The aim of our conference was to showcase the recent surge in scholarly interest in early modern kabbalah by bringing together the most prominent scholars in the field side-by side with post-doctoral and doctoral researchers who will contribute to developing the field in the future. We also sought to overcome the fragmentation of research on kabbalistic traditions between Europe, Israel, and the United States. As the field is still relatively in the making, most of the papers in the sessions were devoted to the presentation and analysis of primary sources, many of which have not yet been published. The conference thus focused on contextualised readings of primary texts presented by each of the participants with the aim to highlight variant patterns of the diffusion of kabbalistic traditions, especially those formulated in Safed, in new cultural and historical circumstances, and their role in the formation and transformation of contemporary knowledge systems. Finally, by concentrating on the broadly defined kabbalistic lore, often included in the magical and moralistic literary genres, the conference provided a forum for the comprehensive assessment of the circulation of esoteric knowledge and praxis in the early modern period.
FU Berlin, Institut für Judaistik
Tuesday, 9 July, 14:30–16:30:
Panel I: Forms of Kabbalistic Knowledge Transfer in Early Modernity
1. H. (Yossi) Chajes (Haifa University): “Ratzo ve-shov: Reflections on the Circulation of Visual Kabbalah in the Early Modern Period”
J.H. Chajes introduced the genre of visual Kabbalah – ilanot (hebr. Trees), the diagrammatic parchment rotuli which he described as “the maps of God”, from their earliest appearances in medieval Hebrew manuscripts to their later appropriation by Christian cabalists in the early modern period. Chajes highlighted the significance of knowledge transfer between Jews and Christians as well as Jews in various diasporas to the emergence and efflorescence of the ilanot. The main examples shown were the Great Ilan by Meir Poppers, based on Jacob Zemah’s design that followed a conservative visual language of concentric circles in schemata, lacking seals or diagrams that had featured earlier in Christian versions of ilanot, suggesting perhaps an active resistance to the influence of visual Kabbalah proposed by e.g. Cornelius Agrippa von Nettesheim in his De occulta philosophia. In the second part of his presentation, Chajes focused on the 18th-century Kabbalist from the region of Kurdistan, who creatively reformatted the visual form of ilanot, producing both large-size rotula and small codices, aimed perhaps at different audiences. Interestingly, the Kurdish Ilan, although preserving elements known from Ashkenazi printed sources, such as diagrams from Moshe Graaf’s Vayakhel Mosheh, contained also typically local elements. The diagram, itself designated as tofes in quite a rare manner, was according to Chajes prepared for performative rather than pedagogical purposes.

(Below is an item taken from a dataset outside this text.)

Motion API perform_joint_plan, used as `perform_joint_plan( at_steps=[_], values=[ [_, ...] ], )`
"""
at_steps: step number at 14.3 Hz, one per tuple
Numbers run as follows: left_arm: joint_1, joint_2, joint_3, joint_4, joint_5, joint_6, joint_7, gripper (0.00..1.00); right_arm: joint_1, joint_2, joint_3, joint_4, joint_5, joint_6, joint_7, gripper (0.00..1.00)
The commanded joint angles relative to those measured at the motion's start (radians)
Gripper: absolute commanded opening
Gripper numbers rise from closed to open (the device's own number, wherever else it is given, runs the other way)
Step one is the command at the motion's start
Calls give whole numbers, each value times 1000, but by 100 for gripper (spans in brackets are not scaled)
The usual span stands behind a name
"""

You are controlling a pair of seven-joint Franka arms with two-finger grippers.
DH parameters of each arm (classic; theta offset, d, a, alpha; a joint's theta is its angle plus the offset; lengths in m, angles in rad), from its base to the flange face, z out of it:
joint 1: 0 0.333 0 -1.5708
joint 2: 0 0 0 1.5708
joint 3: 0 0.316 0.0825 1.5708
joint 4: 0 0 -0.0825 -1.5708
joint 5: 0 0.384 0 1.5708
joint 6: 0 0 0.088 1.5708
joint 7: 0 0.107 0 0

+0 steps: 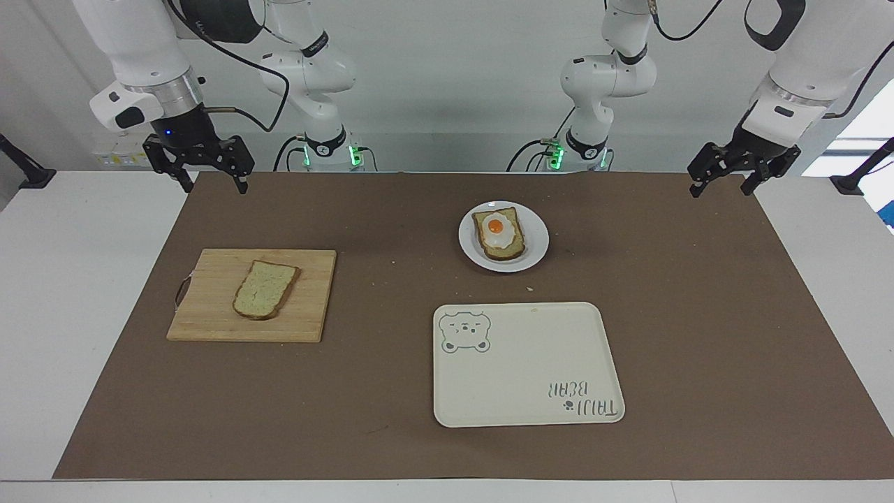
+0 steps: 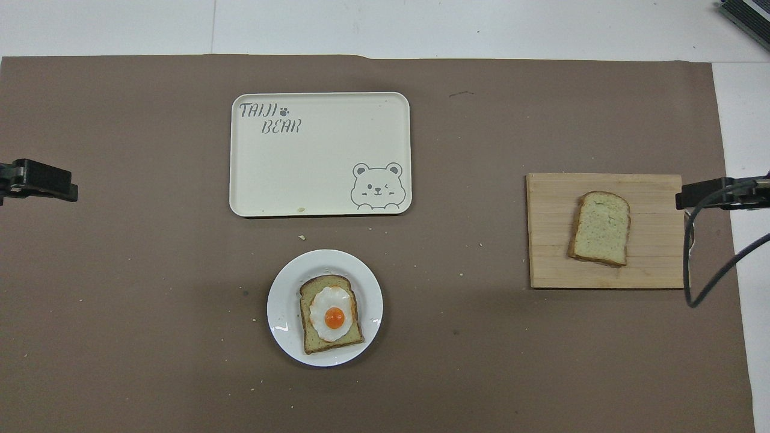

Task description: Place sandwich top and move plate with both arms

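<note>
Seen on brown mat [image 1: 391, 209]: bear tray [image 1: 531, 370], well apart from it wooden cutting board [image 1: 307, 307], crumbs between.

Two slices of bread: one plain sandwich top [image 1: 265, 289] at the left of the facing view, and one egg-topped slice [image 1: 500, 235] at upper center. One fried egg [image 1: 496, 228] sits on that second slice. One round white plate [image 1: 536, 244] carries it. One cream tray [image 1: 527, 363] with a bear drawing shows at lower center. One wooden cutting board [image 1: 209, 314] lies under the plain slice. One brown mat [image 1: 698, 314] covers the surface. Two arms appear at the top of the frame, each with one claw: the right claw [image 1: 207, 181] at upper left, the left claw [image 1: 721, 184] at upper right.
</note>
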Motion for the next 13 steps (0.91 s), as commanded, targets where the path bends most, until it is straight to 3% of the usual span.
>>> perform_joint_plan(
  at_steps=[1, 4, 6, 9, 12, 13],
  values=[
    [8, -9, -2, 4, -13, -20, 0, 100, -10, -3, 3, -15, 0, 24, -12, 100],
    [8, -9, -2, 4, -13, -20, 0, 100, -17, -3, 3, -47, 5, 38, -8, 100],
    [8, -9, -2, 4, -13, -20, 0, 100, -24, -3, 3, -96, 29, 118, -8, 100],
    [8, -9, -2, 4, -13, -20, 0, 100, -44, 61, 3, -125, 37, 174, -19, 100],
    [8, -9, -2, 4, -13, -20, 0, 100, -88, 126, 3, -216, 59, 319, -23, 100],
    [8, -9, -2, 4, -13, -20, 0, 100, -107, 138, 3, -269, 123, 387, -54, 100]
  ],
)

2. Gerold Necker (Martin-Luther-University Halle-Wittenberg): “The matrix of understanding: Moshe Zacuto’s Em la-Binah”
The broad genre of instructional literature for esoteric thought included reference books, glossaries, dictionaries, manuals and guides to kabbalistic concepts, either arranged according to topics (like the sequence of the sefirot) or in alphabetical order. It emerged already at the formative stage of kabbalistic literature in medieval times. Once the (re-)formulations of Isaac Luria’s (1534-1572) kabbalah were put into circulation, Moses Zacuto (ca. 1610-1697) shaped the development in this field to no small degree. In his paper, Gerold Necker presented the ordering principles of Zacuto’s contribution to Lurianic works of reference, which he exemplified by a case study of Zacuto’s Em la-Binah, printed first in Isaac ben Judah Zaba’s collection Sha’arei Binah (Saloniki 1813). On the one hand, Necker traced the origin of Zacuto’s composition Em la-Binah back to the very beginning in one of Zacuto’s manuscript notebooks (BL Add 26927), and, on the other hand, discussed the question of its part in the process of the distribution of Lurianic kabbalah. In doing so, Necker attempted to understand Zacuto’s practical approach to the kabbalistic material he used to order it, and methods that led to the creation of Em la-Binah. These methods were according to Necker used to build a comprehensive text-book of kabbalah wherein knowledge is organised by concepts and subject matter and significantly, not in alphabetical order – the latter would rather be a feature of the genre of reference-books.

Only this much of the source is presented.